--- Work order ---
Transcribe the whole listing precisely, leaving nothing out.

--- Data shown ---
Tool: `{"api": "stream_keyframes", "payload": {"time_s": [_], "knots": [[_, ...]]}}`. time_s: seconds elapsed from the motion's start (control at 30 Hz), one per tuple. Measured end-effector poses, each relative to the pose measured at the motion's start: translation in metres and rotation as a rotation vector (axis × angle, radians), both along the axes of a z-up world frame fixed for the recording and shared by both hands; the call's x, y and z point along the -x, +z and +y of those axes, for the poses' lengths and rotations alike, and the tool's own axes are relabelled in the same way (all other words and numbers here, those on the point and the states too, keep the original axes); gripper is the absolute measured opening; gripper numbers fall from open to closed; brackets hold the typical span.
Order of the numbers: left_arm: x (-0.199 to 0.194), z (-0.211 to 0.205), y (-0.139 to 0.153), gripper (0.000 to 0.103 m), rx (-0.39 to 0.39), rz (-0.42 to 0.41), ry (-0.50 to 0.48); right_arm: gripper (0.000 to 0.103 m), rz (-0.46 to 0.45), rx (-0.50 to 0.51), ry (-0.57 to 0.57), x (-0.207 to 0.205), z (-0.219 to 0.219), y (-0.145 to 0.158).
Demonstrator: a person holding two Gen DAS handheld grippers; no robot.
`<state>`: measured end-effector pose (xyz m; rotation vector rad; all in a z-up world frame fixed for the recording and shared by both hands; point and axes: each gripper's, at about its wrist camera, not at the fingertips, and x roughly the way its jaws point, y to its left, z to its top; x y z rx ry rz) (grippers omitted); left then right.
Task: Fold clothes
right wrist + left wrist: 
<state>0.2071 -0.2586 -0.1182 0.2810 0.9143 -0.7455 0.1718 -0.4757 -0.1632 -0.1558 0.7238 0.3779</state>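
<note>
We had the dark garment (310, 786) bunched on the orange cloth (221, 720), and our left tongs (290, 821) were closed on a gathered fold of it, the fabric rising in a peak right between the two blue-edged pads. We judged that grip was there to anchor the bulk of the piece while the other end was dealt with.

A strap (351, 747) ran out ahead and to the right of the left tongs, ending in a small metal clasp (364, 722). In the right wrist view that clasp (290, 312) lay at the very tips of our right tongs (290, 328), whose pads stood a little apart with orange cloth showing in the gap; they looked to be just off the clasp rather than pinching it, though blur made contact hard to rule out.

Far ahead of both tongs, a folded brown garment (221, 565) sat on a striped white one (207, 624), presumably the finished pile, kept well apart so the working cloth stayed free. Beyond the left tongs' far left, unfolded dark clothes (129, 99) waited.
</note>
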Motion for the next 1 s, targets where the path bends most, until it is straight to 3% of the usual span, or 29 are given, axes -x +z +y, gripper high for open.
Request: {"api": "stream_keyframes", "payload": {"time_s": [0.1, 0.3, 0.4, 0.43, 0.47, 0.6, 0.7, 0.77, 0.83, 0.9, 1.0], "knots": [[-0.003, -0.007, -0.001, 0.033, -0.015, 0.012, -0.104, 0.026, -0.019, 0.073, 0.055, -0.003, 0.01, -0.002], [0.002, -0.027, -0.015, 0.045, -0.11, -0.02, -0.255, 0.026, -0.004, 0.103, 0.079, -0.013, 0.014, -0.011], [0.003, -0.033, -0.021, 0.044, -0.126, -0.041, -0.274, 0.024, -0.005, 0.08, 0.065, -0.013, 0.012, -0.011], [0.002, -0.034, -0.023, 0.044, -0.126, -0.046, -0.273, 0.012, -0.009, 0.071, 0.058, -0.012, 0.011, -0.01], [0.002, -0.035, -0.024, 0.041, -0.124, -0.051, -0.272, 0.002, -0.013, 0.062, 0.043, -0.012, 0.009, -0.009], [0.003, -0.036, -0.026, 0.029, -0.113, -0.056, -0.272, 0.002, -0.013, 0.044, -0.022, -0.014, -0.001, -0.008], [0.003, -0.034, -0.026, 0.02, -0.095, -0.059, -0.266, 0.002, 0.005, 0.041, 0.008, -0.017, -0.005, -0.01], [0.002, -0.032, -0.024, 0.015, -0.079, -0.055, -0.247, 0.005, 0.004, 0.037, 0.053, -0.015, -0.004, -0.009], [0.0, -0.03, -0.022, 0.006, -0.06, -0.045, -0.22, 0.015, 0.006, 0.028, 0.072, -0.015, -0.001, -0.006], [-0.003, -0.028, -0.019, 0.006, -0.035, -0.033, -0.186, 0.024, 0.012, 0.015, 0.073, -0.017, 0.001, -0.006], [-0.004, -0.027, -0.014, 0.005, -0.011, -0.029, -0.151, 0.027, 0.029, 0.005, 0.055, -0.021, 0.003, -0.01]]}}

--- Solution ---
Tool: `{"api": "stream_keyframes", "payload": {"time_s": [_], "knots": [[_, ...]]}}`. time_s: seconds elapsed from the motion's start (control at 30 Hz), one per tuple. Measured end-effector poses, each relative to the pose measured at the motion's start: translation in metres and rotation as a rotation vector (axis × angle, radians), both along the axes of a z-up world frame fixed for the recording and shared by both hands; the call's x, y and z point along the -x, +z and +y of those axes, for the poses' lengths and rotations alike, and the tool's own axes are relabelled in the same way (all other words and numbers here, those on the point and the states too, keep the original axes); gripper is the absolute measured opening; gripper numbers fall from open to closed; brackets hold the typical span.
Order of the numbers: left_arm: x (-0.199 to 0.194), z (-0.211 to 0.205), y (-0.139 to 0.153), gripper (0.000 to 0.103 m), rx (-0.39 to 0.39), rz (-0.42 to 0.41), ry (-0.50 to 0.48); right_arm: gripper (0.000 to 0.103 m), rz (-0.46 to 0.45), rx (-0.50 to 0.51), ry (-0.57 to 0.57), x (-0.207 to 0.205), z (-0.219 to 0.219), y (-0.145 to 0.158).
Demonstrator: a person holding two Gen DAS handheld grippers; no robot.
`<state>`: measured end-effector pose (xyz m; rotation vector rad; all in a z-up world frame fixed for the recording and shared by both hands; point and axes: each gripper's, at about its wrist camera, not at the fingertips, and x roughly the way its jaws point, y to its left, z to its top; x y z rx ry rz) (grippers omitted); left then right.
Task: Fold clothes
right wrist + left wrist: 
<state>0.2071 -0.2586 -0.1182 0.2810 0.9143 -0.7455 0.1718 -0.4757 -0.1632 -0.1558 0.7238 0.3779</state>
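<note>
We had the dark garment (310, 786) bunched on the orange cloth (221, 720), and our left tongs (290, 821) were closed on a gathered fold of it, the fabric rising in a peak right between the two blue-edged pads. We judged that grip was there to anchor the bulk of the piece while the other end was dealt with.

A strap (351, 747) ran out ahead and to the right of the left tongs, ending in a small metal clasp (364, 722). In the right wrist view that clasp (290, 312) lay at the very tips of our right tongs (290, 328), whose pads stood a little apart with orange cloth showing in the gap; they looked to be just off the clasp rather than pinching it, though blur made contact hard to rule out.

Far ahead of both tongs, a folded brown garment (221, 565) sat on a striped white one (207, 624), presumably the finished pile, kept well apart so the working cloth stayed free. Beyond the left tongs' far left, unfolded dark clothes (129, 99) waited.
</note>
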Motion for the next 1 s, targets where the path bends most, until it is straight to 3% of the usual span, or 29 are given, axes -x +z +y, gripper high for open.
Request: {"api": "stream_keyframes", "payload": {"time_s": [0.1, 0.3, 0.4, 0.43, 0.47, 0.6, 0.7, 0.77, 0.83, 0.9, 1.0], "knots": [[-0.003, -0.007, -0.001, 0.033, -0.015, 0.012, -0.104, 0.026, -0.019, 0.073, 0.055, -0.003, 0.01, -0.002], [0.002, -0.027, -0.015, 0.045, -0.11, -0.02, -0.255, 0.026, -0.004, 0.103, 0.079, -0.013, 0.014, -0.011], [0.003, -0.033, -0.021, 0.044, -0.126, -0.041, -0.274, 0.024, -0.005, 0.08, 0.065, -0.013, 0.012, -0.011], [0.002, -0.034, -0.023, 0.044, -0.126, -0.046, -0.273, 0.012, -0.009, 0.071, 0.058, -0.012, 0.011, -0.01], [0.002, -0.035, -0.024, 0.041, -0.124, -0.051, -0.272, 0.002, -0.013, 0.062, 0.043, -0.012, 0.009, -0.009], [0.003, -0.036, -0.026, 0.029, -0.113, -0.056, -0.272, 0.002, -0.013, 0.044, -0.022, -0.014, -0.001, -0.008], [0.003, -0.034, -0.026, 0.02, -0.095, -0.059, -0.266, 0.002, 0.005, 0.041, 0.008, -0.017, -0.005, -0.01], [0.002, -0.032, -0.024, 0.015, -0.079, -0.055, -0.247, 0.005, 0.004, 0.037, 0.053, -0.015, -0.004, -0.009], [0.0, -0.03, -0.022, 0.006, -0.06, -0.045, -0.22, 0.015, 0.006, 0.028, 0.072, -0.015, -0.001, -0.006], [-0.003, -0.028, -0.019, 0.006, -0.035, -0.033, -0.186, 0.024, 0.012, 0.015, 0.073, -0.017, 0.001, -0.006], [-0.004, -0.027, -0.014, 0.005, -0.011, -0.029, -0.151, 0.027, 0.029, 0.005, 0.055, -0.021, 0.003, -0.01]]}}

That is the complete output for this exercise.